In order to support more devices you own, there is a need to share keys between all your deivices from which you want to access the data. It is not wise to allow end user to manage keys, because users of such applications (for example, Telegram messenger) may not be enough educated to keep the secret in privacy. It would require programming ways to exchange key between devices. This immediately raise a lot of questions. For example, source device is ready to move the key to another device you own:

  1. is the target device your device?
  2. do you possess required permissions to retrieve the key?
  3. is there a secure channel between devices to prevent from MiTM?
  4. ...

and others.

Of course, it is certainly doable, but would require assymetric cryptography along with complete, working and reliable public key infrastructure (PKI).
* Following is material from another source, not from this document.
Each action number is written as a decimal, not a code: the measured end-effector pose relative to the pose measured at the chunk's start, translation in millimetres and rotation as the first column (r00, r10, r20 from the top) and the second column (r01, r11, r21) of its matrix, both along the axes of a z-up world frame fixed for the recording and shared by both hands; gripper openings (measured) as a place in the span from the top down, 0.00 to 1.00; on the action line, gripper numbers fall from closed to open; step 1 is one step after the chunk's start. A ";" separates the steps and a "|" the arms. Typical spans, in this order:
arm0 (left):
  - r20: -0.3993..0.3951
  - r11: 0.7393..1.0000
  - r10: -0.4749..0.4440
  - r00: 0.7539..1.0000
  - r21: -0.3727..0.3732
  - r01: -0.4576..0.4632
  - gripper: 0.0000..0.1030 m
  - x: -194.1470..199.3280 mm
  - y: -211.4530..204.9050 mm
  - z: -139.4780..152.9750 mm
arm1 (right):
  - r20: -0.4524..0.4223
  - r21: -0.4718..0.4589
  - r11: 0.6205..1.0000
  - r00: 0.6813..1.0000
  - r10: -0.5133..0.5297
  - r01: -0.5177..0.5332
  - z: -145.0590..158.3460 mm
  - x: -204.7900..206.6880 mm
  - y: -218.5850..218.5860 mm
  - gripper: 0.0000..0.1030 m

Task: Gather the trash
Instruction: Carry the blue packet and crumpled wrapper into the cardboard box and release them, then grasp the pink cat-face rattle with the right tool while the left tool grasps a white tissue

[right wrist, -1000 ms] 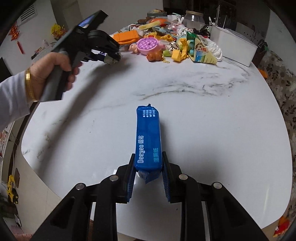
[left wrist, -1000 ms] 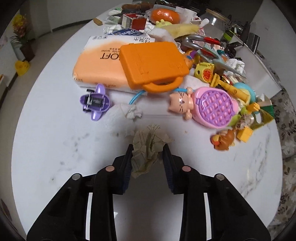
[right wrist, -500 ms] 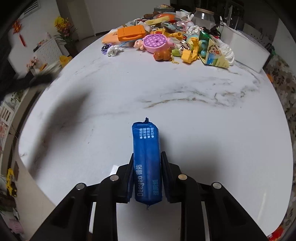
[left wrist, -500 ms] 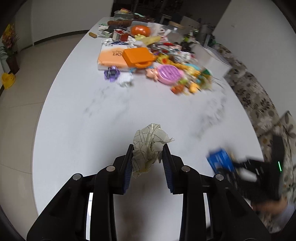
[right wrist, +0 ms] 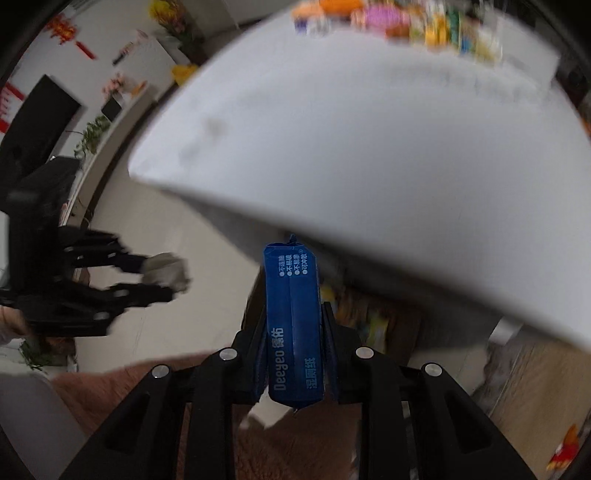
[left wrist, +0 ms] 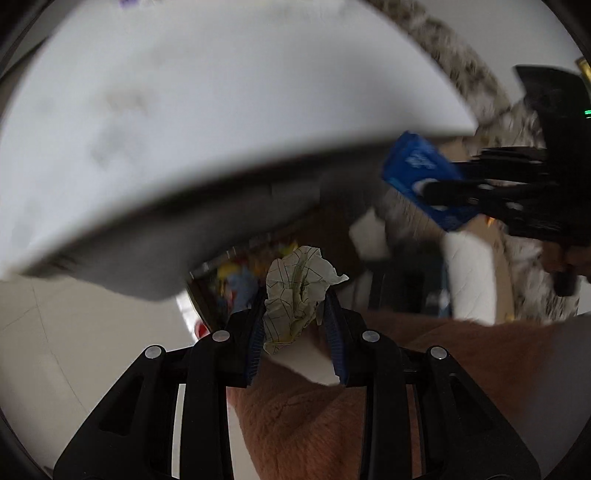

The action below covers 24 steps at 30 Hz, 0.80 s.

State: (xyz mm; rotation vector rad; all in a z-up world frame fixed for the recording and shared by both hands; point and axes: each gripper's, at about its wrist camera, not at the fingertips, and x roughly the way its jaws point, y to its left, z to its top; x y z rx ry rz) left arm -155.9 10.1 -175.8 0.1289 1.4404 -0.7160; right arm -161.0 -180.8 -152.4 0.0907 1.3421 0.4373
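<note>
A crumpled lined paper (left wrist: 295, 284) is pinched in my left gripper (left wrist: 295, 294), which points down past the front edge of the white marble table (left wrist: 184, 110). My right gripper (right wrist: 291, 310) is shut on a long blue wet-wipe packet (right wrist: 293, 332), also beyond the table edge (right wrist: 369, 147). In the left wrist view the blue packet (left wrist: 421, 177) and right gripper (left wrist: 443, 181) show at the right. The right wrist view has the left gripper (right wrist: 162, 277) with its paper (right wrist: 166, 271) at the left. Both views are blurred.
A pile of toys (right wrist: 406, 22) lies at the table's far end. Under the table edge sits a dark space with blurred colourful items (left wrist: 240, 280). A brown fuzzy surface (left wrist: 332, 424) fills the bottom of both views. Pale floor (left wrist: 55, 332) lies to the left.
Both grippers have pulled back from over the tabletop to beyond its front edge and tipped downward. Each keeps its hold, the left on the paper, the right on the blue packet.
</note>
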 end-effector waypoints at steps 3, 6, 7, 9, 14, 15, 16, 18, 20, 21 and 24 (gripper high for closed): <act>-0.028 1.000 0.017 0.999 0.024 -0.016 0.71 -0.5 -12.1 -65.8 | -0.081 0.006 0.999 0.996 -0.032 0.033 -59.5 -13.7 -0.5 0.75; -0.067 0.994 0.047 0.997 0.103 -0.040 0.68 7.9 -24.6 -139.0 | -0.133 -0.048 0.997 0.988 -0.074 0.068 -132.5 -10.7 -2.1 0.75; -0.084 0.990 0.070 0.994 0.131 -0.059 0.64 11.4 -27.0 -160.4 | -0.132 -0.062 0.995 0.987 -0.087 0.080 -147.4 -8.1 -3.3 0.74; -0.147 0.973 0.084 0.986 0.227 -0.049 0.36 16.3 -31.1 -210.9 | -0.150 -0.121 0.988 0.982 -0.117 0.099 -184.2 -2.2 -7.3 0.43; -0.300 0.895 0.084 0.950 0.441 0.060 0.30 1.2 -25.3 -296.6 | -0.232 -0.269 0.955 0.953 -0.192 0.127 -252.8 1.3 -19.6 0.27; -0.314 0.889 0.103 0.944 0.454 0.054 0.30 -0.4 -20.1 -304.2 | -0.251 -0.272 0.954 0.948 -0.196 0.125 -260.3 -0.3 -21.4 0.27; -0.318 0.885 0.123 0.940 0.464 0.042 0.30 -1.6 -15.9 -307.8 | -0.261 -0.283 0.951 0.944 -0.201 0.124 -264.4 -1.1 -22.5 0.27; -0.329 0.892 0.171 0.929 0.452 -0.004 0.29 -1.9 -8.1 -308.1 | -0.276 -0.282 0.951 0.938 -0.208 0.128 -268.7 -3.1 -25.0 0.27; -0.330 0.895 0.191 0.925 0.444 -0.027 0.26 -1.6 -5.3 -306.9 | -0.282 -0.277 0.952 0.937 -0.208 0.128 -265.7 -5.4 -25.8 0.26; -0.334 0.902 0.187 0.924 0.430 -0.028 0.26 -4.2 -3.1 -302.5 | -0.281 -0.268 0.955 0.938 -0.202 0.125 -262.2 -8.1 -24.5 0.25; -0.331 0.926 0.127 0.935 0.376 0.008 0.26 -11.8 -8.4 -274.6 | -0.270 -0.236 0.967 0.950 -0.158 0.094 -232.7 -10.5 -21.3 0.25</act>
Each application user (not device) recieves its own public key certificate (private key is held by the user) from a certification authority (CA) and user installs this certificate to all devices he/she owns. And this certificate would solve all question regarding user/device authentication, key transfer privacy and the rest.

This procedure is similar to common S/MIME, when you insert a smart card with S/MIME certificate to the reader on each system where you want to access encrypted emails. When done, the card is removed and email access is blocked.

The problem with this solution is that it is relatively expensive, requires reasonable investments, requires too much efforts from application vendor on implementing and maintaining the PKI infrastructure.